T.J. si fa i fatti suoi, ma col camioncino aiuta una social worker a portare beni di prima necessità ai profughi, un materasso, pannolini per bambini, qualche abito vecchio. Generoso? No, forse solo uno che vuole espiare; ma soprattutto uno che ricorda i tempi in cui lo spirito di gruppo e classe significava qualcosa, gli scioperi con i quali nel 1984 i minatori si opposero (inutilmente) alla politica vessatoria di Mrs. Thatcher, il motto di allora: “Strength, Solidarity, Resistance” (forza, solidarietà, resistenza). E soprattutto la frase che accompagna le vecchie foto del paese e dei minatori appese nella sala sul retro: “If we eat together, we stick together” (se mangiamo insieme, stiamo uniti). Parole fondamentali, da ricordare quando scoppia quella guerra tra poveri che non è più strisciante, ma ormai dilagata oggi in tutto il mondo occidentale. E il cibo non è solo sostentamento: è anche una consolazione dal dolore, quello che ti fa venir voglia di continuare a vivere.
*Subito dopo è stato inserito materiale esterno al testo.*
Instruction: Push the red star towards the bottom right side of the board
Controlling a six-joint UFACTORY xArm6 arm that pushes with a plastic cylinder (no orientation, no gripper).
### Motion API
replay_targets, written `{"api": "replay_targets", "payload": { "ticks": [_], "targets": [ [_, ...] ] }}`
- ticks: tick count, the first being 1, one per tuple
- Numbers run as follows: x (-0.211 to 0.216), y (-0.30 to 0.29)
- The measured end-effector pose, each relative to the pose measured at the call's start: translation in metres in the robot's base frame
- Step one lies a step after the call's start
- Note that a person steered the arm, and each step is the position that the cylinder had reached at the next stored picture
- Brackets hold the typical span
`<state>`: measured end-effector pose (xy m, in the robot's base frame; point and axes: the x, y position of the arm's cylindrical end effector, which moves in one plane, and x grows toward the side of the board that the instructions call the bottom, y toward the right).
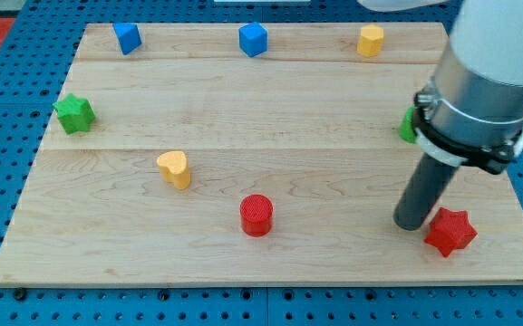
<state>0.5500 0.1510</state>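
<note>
1. Your rod has no gripper, so nothing opens, closes or is held; it comes down from the view's upper right and my tip (414, 223) rests on the board (270, 263) near its bottom right corner.
2. You'll find the red star (450, 232) just to the view's right of my tip and slightly lower, touching or almost touching it; you cannot tell which.
3. The star lies close to the board's right edge and bottom edge.
4. Look left along the bottom for the red cylinder (256, 215), well apart from my tip.
5. Further left and a little higher sits the yellow heart (175, 168).
6. A green star (74, 113) is at the left edge.
7. Along the top you see a blue block (127, 38), a blue cube (253, 39) and a yellow block (370, 40).
8. A green block (409, 126) peeks out behind the arm at the right, its shape hidden.
</note>
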Motion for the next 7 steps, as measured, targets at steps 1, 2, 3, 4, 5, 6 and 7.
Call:
{"api": "replay_targets", "payload": {
  "ticks": [1,2,3,4,5,6,7],
  "targets": [
    [-0.024,-0.014],
    [-0.038,0.036],
    [-0.043,0.036],
    [-0.043,0.036],
    [-0.042,0.036],
    [-0.042,0.036],
    [-0.041,0.036]
  ]
}}
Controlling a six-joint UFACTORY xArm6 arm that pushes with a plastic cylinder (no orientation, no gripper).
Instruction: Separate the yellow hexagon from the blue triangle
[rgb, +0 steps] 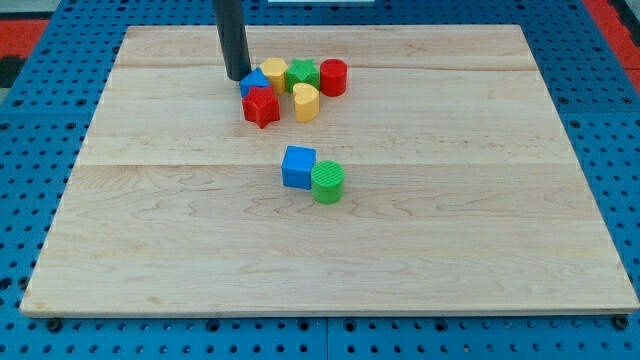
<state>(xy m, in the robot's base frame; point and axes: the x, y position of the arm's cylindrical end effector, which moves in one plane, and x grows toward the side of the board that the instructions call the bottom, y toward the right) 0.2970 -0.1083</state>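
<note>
The yellow hexagon (274, 71) sits near the view's top centre, touching the blue triangle (255, 82) on its left. My tip (237, 76) stands just left of the blue triangle, close to or touching its upper left edge. A red star-shaped block (261, 106) lies directly below the blue triangle. The rod rises out of the view's top.
A green star-shaped block (302, 74) and a red cylinder (333, 77) lie right of the yellow hexagon. A yellow heart-like block (305, 101) sits below them. A blue cube (298, 167) and a green cylinder (327, 182) touch at the board's (150, 230) centre.
</note>
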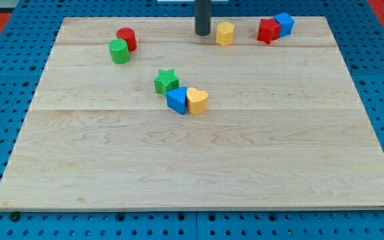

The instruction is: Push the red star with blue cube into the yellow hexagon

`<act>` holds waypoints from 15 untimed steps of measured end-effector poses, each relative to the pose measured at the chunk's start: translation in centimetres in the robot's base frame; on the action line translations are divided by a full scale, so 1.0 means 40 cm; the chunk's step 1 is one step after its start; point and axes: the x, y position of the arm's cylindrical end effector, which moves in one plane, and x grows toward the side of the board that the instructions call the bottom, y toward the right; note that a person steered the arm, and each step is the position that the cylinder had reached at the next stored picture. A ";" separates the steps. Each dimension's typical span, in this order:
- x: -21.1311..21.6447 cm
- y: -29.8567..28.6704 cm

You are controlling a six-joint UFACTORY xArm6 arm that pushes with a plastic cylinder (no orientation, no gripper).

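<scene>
Two blocks touching: red star (267,31), blue cube (284,23).
Yellow hexagon (225,33): left of the star, apart, near wooden board (199,160) top edge.
My tip (202,33): just left of hexagon; no fingers.

Along the desk's (199,167) top edge, my tip (203,33) stands just left of the yellow hexagon (225,33). An open gap lies between the hexagon and the red star (268,31), with the blue cube (284,23) touching the star's right. Green star (167,81), blue block (177,100) and yellow heart (197,101) cluster mid-desk; red cylinder (127,38) and green cylinder (119,51) sit near the top-left corner.
</scene>
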 end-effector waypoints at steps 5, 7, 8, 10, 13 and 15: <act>0.176 0.060; 0.176 0.060; 0.234 0.104; 0.100 0.395; 0.048 0.397; 0.184 0.310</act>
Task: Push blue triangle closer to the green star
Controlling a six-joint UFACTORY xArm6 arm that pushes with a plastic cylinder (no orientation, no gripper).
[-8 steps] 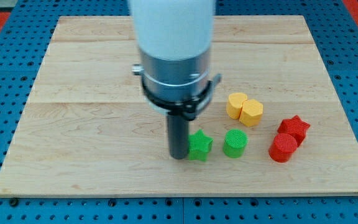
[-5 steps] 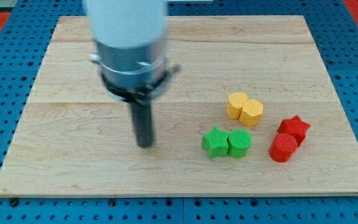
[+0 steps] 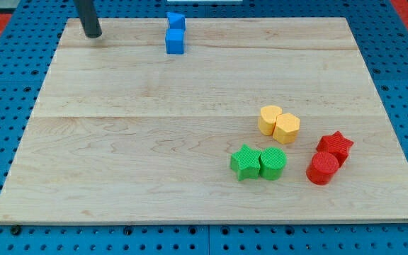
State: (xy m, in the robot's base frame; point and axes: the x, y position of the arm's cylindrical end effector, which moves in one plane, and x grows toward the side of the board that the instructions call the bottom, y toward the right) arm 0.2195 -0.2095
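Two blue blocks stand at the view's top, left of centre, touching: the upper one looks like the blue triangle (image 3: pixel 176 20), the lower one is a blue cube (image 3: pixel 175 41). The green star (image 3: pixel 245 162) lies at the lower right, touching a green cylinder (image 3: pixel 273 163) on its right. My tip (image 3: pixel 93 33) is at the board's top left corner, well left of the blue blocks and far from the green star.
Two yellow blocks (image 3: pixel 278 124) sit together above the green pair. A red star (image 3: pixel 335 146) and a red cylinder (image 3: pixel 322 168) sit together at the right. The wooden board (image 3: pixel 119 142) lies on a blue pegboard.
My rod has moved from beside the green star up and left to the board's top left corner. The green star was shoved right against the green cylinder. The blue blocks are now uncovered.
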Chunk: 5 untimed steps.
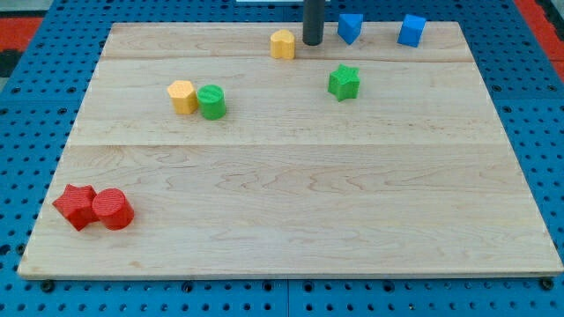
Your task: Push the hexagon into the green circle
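**Board inventory: eight blocks, one rod tip**

While the rod stands near the view's top edge, my tip (312,42) rests on the wooden board (291,220) just to the right of a yellow block (282,44), with a narrow gap showing between them. No gripper is fitted, so there are no jaws to read as spread or pressed; the rod ends plain and holds nothing.

Item 1, yellow hexagon (182,96): lies in the board's upper left part, touching the green circle (211,101) on that block's left side. My tip is well apart from both, up and to the view's right.

Item 2, green circle: a short cylinder, standing upright, immediately right of the yellow hexagon.

Item 3, yellow block by my tip: its shape is hard to make out at this angle; it may be a hexagon as well.

Item 4, green star (344,82): below and to the right of my tip, standing alone.

Item 5, blue block (350,27): near the view's top, just right of the rod; shape unclear.

Item 6, blue cube (411,30): further right along the top edge.

Items 7 and 8, red star (76,206) and red circle (113,209): touching side by side at the board's lower left corner, the star on the left.
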Each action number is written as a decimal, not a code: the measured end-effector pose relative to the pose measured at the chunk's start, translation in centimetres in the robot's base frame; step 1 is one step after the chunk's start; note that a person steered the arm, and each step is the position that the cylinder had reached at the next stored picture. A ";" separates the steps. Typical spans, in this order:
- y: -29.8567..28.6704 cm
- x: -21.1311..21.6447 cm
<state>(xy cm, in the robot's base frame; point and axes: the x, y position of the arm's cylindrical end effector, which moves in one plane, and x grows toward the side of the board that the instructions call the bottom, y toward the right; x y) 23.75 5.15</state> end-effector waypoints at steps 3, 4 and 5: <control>-1.7 4.4; -5.9 7.3; -14.5 5.8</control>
<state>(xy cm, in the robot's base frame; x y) 29.50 -9.31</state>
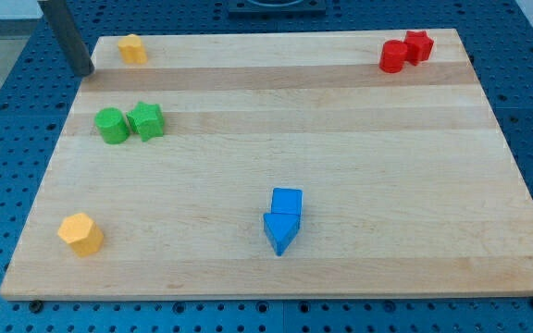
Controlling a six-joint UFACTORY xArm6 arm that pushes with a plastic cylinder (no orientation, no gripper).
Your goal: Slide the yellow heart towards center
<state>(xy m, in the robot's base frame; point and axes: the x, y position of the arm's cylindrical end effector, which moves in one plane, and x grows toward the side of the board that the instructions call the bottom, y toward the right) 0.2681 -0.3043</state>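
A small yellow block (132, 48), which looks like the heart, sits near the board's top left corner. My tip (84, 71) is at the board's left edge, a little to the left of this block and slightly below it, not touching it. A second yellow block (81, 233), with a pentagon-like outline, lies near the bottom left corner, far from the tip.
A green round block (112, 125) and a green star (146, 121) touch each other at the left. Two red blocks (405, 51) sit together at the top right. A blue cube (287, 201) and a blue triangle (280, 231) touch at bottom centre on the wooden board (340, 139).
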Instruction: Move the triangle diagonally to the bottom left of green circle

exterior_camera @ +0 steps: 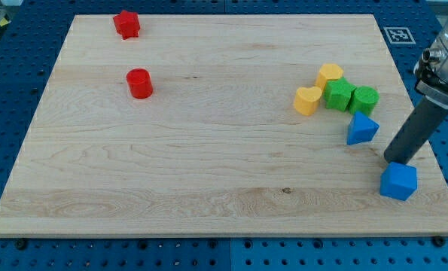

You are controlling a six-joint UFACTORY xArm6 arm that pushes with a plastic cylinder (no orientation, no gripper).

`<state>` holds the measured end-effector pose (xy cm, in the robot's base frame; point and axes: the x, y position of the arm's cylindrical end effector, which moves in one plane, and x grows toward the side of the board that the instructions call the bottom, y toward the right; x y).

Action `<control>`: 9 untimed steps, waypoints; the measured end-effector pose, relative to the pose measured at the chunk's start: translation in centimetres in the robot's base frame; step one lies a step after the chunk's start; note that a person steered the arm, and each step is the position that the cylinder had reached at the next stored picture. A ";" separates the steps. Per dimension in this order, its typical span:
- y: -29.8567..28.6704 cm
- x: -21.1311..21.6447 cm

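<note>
While the rod stands near the board's right edge, the scene reads as follows:

Tip: my tip (396, 161) is at the lower end of a dark rod that leans in from the view's upper right. It has no jaws, so no spread or pinched state applies.

Blue triangle: the blue triangle (361, 129) lies in the right part of the wooden board (208, 150), about halfway between the top and bottom edges. It sits up and to the view's left of my tip, near it, with a strip of bare wood between them.

Green circle: the green circle (365, 98) lies just above the blue triangle, toward the top edge, close to it. Whether they touch cannot be told.

Green block: a second green block (338, 95), shape unclear, sits against the green circle on its left side.

Yellow heart: the yellow heart (308, 100) lies just left of the green block.

Yellow block: a second yellow block (330, 74), shape unclear, sits above the green block, toward the top edge.

Blue cube: the blue cube (398, 181) lies near the bottom right corner, directly below my tip and very close to it.

Red cylinder: the red cylinder (139, 83) stands in the left part of the board.

Red block: a red block (126, 24), shape unclear, lies near the top left corner.
</note>
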<state>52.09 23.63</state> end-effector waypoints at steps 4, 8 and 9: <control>-1.0 -5.6; -3.2 -5.4; -3.6 -4.9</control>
<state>47.15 20.05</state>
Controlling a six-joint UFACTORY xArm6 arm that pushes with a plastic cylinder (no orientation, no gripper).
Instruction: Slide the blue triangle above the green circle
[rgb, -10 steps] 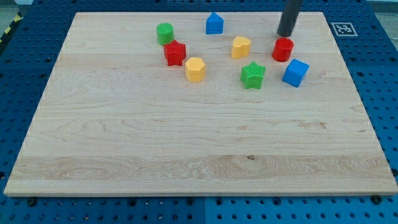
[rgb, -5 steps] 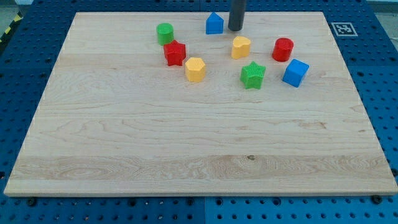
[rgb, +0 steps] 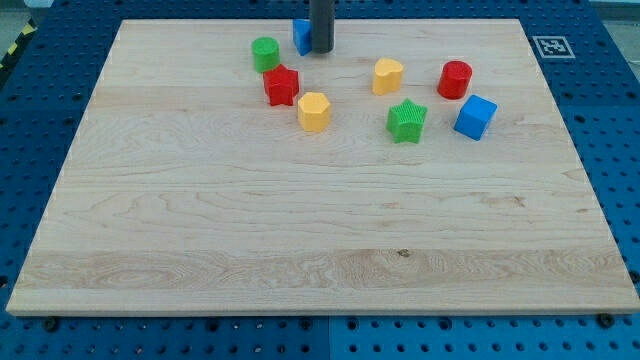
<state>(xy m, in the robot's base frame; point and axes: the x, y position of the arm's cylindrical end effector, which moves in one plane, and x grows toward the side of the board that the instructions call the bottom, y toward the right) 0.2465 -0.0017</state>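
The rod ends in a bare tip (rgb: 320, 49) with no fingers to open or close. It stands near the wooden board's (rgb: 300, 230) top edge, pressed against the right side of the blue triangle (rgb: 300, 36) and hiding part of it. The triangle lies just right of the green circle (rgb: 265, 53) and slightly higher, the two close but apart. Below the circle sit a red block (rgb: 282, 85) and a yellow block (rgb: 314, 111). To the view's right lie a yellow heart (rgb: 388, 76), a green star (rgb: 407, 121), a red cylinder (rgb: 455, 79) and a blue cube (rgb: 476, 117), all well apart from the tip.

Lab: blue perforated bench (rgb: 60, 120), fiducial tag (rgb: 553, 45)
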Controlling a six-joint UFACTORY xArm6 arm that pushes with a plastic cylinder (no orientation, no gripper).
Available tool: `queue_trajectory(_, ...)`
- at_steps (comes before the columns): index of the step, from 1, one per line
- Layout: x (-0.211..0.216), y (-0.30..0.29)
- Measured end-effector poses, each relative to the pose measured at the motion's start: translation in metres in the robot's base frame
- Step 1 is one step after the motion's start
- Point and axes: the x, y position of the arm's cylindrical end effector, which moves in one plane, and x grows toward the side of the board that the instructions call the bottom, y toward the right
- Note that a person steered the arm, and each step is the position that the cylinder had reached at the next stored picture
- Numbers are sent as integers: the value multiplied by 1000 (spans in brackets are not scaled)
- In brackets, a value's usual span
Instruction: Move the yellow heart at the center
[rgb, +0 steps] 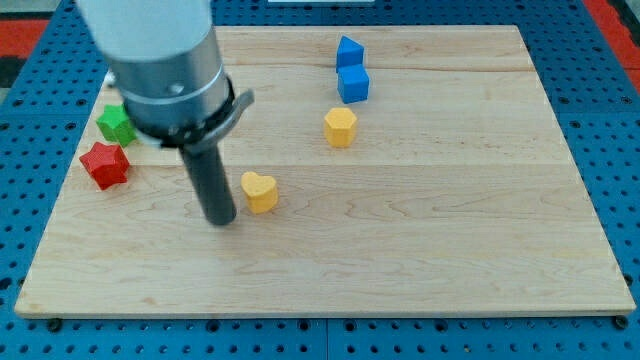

Ha un gran rigore “la vecchia quercia”: più vicino ai novanta che agli ottanta, insieme al fidatissimo e bravissimo sceneggiatore Paul Laverty, Ken Loach realizza un film pulito, semplice, lineare, limpidissimo negli intenti e nella forma, dove i due protagonisti (Dave Turner, già tra gli interpreti di Sorry, We Missed You e I, Daniel Blake, ed Ebla Mari, venticinquenne insegnante di recitazione siriana) sono continuamente circondati, protetti, ostacolati dal coro mutevole dei rifugiati e dei locali. Non ci sono buoni e cattivi tra i personaggi (anche se alcuni sono francamente antipatici), solo gente infelice e impoverita che la miseria e la disillusione spingono all’astio e all’aggressività. Loach li segue, li controlla, non eccede, non bara; persino ti aspetti quello che succede (perché, come diceva Hitchcock, “Se in un film fai vedere una pistola, poi quella pistola deve sparare”). Eppure The Old Oak non è mai banale, “telefonato”, risaputo. Sappiamo dove vuole portarci e sappiamo che non ci resta che assecondarlo, perché la misura della speranza sta proprio in quelle pieghe della Storia, e in quelle piccole storie personali intraviste, sfiorate da una macchina da presa che sa ritrarsi, sa mettersi in secondo piano rispetto all’idea che vuole rappresentare. Probabilmente un’utopia, ma fa solo bene all’intelligenza e all’immaginazione continuare a coltivarla, continuare a credere che il gonfalone con la vecchia quercia e il suo motto tessuto dalle donne siriane possa davvero marciare ancora.